Myrexis (NASDAQ:MYRX) is a biotechnology company focused on the development of small molecule therapeutics with novel chemical structures and distinct mechanisms of action. The company has generated a strong pipeline of differentiated product candidates in oncology and autoimmune diseases.
On November 18th 2011, Myrexis announced a corporate reorganization to realign the company's resources with its development strategy and clinical initiatives following the suspension of further development of Azixa.
The reorganization includes an immediate reduction in the company's workforce by 15 employees, or approximately 20%, and follows a 41% reduction earlier this year. As a result of the current reorganization, the company estimates it will generate annual expense savings of approximately $1.8 million.
Robert Lollini, President and Chief Executive Officer, stated,
As previously reported, we have been reviewing our internal resource requirements as a result of the suspension of our Azixa clinical program. Our first priority is to ensure the development objectives and timelines of our Hsp90, Nampt and IKKe programs remain on track and our employees remain fully engaged in meeting the pre-clinical, and clinical needs and objectives of each of these programs.
After taking into account November's reduction in force, the company has reduced its headcount by over 55% in the last twelve months and by over 67% since its emergence as a public company in July 2009.
After the reorganization announcement there have been several insider transactions, with two directors buying shares. One has been Jason Aryeh's JALAA Equities.

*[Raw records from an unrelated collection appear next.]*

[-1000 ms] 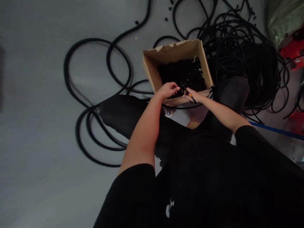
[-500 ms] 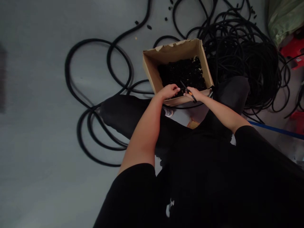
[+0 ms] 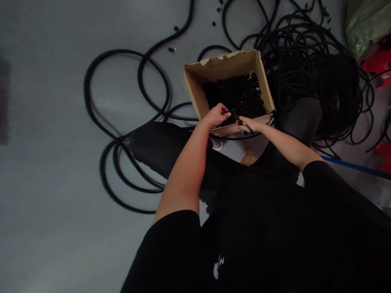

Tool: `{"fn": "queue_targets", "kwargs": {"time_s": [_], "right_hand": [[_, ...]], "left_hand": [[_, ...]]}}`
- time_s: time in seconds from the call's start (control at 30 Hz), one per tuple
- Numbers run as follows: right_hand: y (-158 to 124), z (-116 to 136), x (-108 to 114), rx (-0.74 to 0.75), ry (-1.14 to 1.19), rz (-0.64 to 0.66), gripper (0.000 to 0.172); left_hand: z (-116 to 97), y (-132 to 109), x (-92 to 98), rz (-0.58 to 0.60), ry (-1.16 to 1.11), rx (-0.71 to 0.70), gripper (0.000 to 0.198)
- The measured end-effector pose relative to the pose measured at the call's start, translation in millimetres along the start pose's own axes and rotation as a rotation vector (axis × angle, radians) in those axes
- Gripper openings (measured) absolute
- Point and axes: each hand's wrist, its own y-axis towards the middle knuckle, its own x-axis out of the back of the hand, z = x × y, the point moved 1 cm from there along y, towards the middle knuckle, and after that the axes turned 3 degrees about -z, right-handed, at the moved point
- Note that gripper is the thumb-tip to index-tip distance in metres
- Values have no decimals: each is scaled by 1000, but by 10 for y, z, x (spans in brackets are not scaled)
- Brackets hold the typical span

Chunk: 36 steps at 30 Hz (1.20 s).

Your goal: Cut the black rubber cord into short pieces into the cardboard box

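Over the near side of an open cardboard box, my two hands are close together. My right hand is closed around scissors with black and orange handles, whose dark blades point up and left toward my other hand. My left hand is closed in a pinch just left of the blades, on what looks like a small black piece; the fingers hide most of it. Many short black pieces, with a few tan bits among them, cover the bottom of the box.
A large tangle of black hose lies right of the box, and loose hose loops spread left. Small black pieces are scattered on the grey floor. A greenish sack and red objects stand at the right.
The scissors and both hands have shifted slightly at the box. On the floor beyond, a black piece has gone from its earlier spot, and one now lies lower left beside a yellowish bit.
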Motion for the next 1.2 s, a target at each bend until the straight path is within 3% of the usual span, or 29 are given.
{"fn": "queue_targets", "kwargs": {"time_s": [0.1, 0.2, 0.47, 0.77, 1.03, 1.2], "right_hand": [[0, 20, -7, 94, -15, 22, 24], [-17, 93, 8, 49, -72, -31, 23], [-70, 317, 159, -55, -203, -298, 23], [-80, 176, 114, -61, -85, -182, 25], [-131, 304, 172, -45, -240, -261, 25], [-148, 319, 163, -38, -216, -253, 26]], "left_hand": [[-63, -53, -27, 70, -41, 25, 33], [-115, -80, -38, 115, -134, -2, 37], [-88, -42, 23, -1, -90, -22, 31], [-143, -68, 40, 95, -23, -30, 13], [-44, -3, 53, 111, 71, -67, 26], [-53, 7, 43, 90, 99, -62, 33]]}}
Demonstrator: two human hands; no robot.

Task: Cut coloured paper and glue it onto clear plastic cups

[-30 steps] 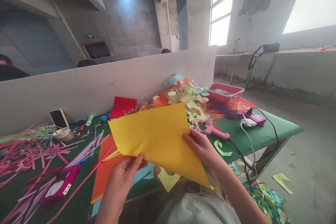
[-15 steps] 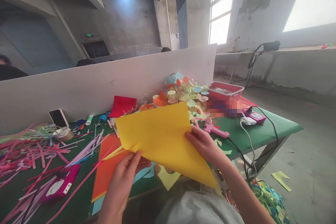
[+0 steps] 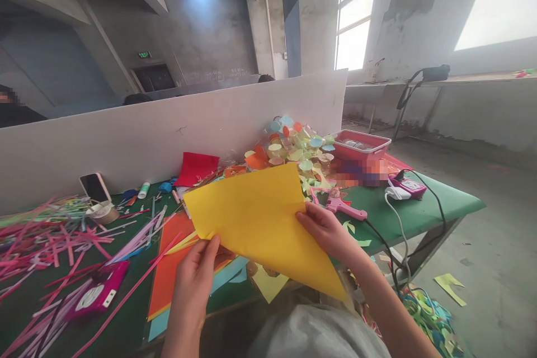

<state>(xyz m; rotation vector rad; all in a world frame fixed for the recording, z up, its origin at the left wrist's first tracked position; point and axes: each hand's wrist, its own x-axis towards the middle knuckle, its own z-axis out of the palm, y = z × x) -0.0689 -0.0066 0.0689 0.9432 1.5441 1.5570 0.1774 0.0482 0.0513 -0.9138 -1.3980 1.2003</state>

Jason Aryeh was appointed a member of the Myrexis Board of Directors on October 19, 2011. Mr. Aryeh is the founder and managing general partner of JALAA Equities, LP, a private hedge fund focused on the biotechnology and specialty pharmaceutical sector.
As of December 20th 2011 JALAA Equities held 483036 shares of MYRX. That equals to 483036 / 26,252,650 or 1.8 % of all shares outstanding. Most of the transactions occurred during the month of November 2011.
The other insider, Gerald Belle, was appointed chairman of the Myrexis board of directors on February 19, 2009. Gerald Belle added 40300 shares during November 2011.
As of September 30, 2011, the company had $109.1 million in cash, cash equivalents and marketable securities. The company believes it will have adequate funds to maintain its current and planned operations through at least June 30, 2014.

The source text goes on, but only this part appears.